Чувство глубокой метафизической связи души с родной русской природой было характерным качеством московской школы живописи и в 1860–1870-е годы, когда ее лицо во многом определяли учителя Левитана — Алексей Саврасов и Василий Перов.
Саврасов был замечательным, вдумчивым, душевным педагогом. Причем секретом его влияния на молодежь была не столько методика преподавания, сколько способность вдохновлять учеников, которые, охваченные восторженным поклонением природе, сплотившись в тесный кружок, работали не покладая рук — и в мастерской, и дома, и на природе. С первыми теплыми солнечными весенними днями вся мастерская спешила за город и среди тающих снегов любовалась красотой пробуждающейся и обновляющейся жизни. Расцветал дуб, и Саврасов, возвещая об этом как о грандиозном вселенском событии, вбегал в мастерскую и уводил с собой молодежь туда, в зеленые рощи и поля. Константин Коровин — близкий друг Левитана в те годы — вспоминал, как Саврасов, «этот величайший, проникновенный артист с умным и добрым лицом, любил учеников своих всем своим сердцем». Учил тому, «что искусство и ландшафты не нужны, где нет чувства… Только любя природу, учась у нее, можно найти себя». Левитан искренне и благоговейно любил Саврасова, и тот заметно благоволил к талантливому ученику. Занятия с Саврасовым были благотворны для многих учеников, но именно в Левитане он нашел наиболее родственную натуру. Говорили, что только ему Саврасов передал «тайну мотива».

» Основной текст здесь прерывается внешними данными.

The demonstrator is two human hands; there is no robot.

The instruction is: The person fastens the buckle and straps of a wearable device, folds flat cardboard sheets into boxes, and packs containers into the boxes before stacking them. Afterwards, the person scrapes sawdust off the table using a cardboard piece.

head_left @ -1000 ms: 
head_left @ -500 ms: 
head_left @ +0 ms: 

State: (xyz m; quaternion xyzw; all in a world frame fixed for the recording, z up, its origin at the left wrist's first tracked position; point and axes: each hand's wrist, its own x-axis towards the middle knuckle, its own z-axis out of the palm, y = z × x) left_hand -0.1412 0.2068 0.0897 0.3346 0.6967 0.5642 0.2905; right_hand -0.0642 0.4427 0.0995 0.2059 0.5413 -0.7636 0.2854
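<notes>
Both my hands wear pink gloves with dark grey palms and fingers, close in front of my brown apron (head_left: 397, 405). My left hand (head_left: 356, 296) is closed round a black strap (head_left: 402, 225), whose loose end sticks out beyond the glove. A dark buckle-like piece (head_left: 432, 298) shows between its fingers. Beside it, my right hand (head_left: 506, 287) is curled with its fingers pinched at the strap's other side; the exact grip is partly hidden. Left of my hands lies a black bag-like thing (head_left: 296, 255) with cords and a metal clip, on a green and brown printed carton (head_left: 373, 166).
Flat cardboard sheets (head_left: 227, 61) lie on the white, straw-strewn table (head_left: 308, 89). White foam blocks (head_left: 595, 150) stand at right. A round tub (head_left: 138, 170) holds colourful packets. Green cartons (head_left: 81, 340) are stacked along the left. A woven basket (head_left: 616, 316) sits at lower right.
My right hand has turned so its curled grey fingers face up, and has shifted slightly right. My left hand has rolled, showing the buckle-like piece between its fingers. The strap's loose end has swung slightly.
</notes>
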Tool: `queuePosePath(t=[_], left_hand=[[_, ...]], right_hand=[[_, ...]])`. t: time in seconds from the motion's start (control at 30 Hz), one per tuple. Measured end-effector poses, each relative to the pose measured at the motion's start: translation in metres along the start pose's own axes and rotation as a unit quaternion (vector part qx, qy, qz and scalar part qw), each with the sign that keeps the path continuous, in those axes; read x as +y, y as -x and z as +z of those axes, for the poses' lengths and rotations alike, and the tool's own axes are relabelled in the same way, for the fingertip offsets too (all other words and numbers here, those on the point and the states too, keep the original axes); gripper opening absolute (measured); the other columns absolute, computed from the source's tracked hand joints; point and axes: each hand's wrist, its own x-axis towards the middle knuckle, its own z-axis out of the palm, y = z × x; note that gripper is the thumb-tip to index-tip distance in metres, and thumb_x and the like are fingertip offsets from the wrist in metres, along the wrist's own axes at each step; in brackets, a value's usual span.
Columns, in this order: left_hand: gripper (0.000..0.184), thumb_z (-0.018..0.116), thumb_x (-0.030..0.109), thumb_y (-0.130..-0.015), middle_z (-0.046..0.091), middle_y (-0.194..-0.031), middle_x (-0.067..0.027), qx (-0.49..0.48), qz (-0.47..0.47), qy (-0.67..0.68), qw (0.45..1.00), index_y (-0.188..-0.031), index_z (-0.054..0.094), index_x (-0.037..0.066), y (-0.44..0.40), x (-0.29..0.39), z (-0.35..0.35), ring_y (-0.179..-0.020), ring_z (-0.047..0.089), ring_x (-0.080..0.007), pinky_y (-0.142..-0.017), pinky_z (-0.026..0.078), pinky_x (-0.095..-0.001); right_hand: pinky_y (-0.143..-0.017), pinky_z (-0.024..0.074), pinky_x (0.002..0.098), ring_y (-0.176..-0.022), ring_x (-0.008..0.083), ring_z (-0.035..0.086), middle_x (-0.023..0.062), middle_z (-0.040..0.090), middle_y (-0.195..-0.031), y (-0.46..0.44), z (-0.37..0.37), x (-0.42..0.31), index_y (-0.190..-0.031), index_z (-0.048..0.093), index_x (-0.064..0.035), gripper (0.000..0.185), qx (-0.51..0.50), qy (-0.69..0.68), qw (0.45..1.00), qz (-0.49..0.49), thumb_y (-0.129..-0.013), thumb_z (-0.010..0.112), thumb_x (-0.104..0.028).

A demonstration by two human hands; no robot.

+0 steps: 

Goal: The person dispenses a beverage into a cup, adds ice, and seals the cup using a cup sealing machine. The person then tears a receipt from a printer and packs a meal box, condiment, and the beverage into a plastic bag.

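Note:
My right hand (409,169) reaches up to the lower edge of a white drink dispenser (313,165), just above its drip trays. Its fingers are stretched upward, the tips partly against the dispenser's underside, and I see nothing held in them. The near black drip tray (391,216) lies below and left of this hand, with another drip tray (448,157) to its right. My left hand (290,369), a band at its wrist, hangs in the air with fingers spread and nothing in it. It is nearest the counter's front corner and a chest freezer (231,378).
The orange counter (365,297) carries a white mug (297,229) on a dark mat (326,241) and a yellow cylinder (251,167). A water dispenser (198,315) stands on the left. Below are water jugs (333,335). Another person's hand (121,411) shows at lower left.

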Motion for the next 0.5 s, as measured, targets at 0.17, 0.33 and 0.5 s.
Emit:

И. Левитан. После дождя. Плес. 1889
Левитан вел жизнь очень уединенную и с раннего утра и до сумерек изо дня в день работал, не выпуская кисти из рук. Он был необыкновенно трудоспособен. За свою недолгую жизнь — Левитан прожил неполных 40 лет — он создал более тысячи картин. Во многих графических работах начала 1880-х годов он с «шишкинской» скрупулезностью изучал и фиксировал подробности пейзажа: прослеживал рисунок древесной коры, формы листьев различных растений, «мелодику» природы. Но и в наиболее детальных, точных рисунках видна присущая художнику хрупкость, поэтичность, мягкость, нежность взгляда на любимую природу. Его исключительная зрительная память и пытливость в изучении живой жизни дали Левитану глубоко философски осмыслить природу и с годами все более лаконично выражать основную мысль пейзажа: идея и смысл Вселенской жизни — рост, стремление ввысь, к солнцу, небу и звездам. «Летом Левитан мог лежать на траве целый день и смотреть в высь неба. „Как странно все это… — говорил он мне, — и как хорошо небо, и никто не смотрит. Какая тайна мира — земля и небо. Нет конца, никто никогда не поймет этой тайны, как не поймут и смерть. А искусство — в нем есть что-то небесное — музыка“» (из воспоминаний К. Коровина о Левитане).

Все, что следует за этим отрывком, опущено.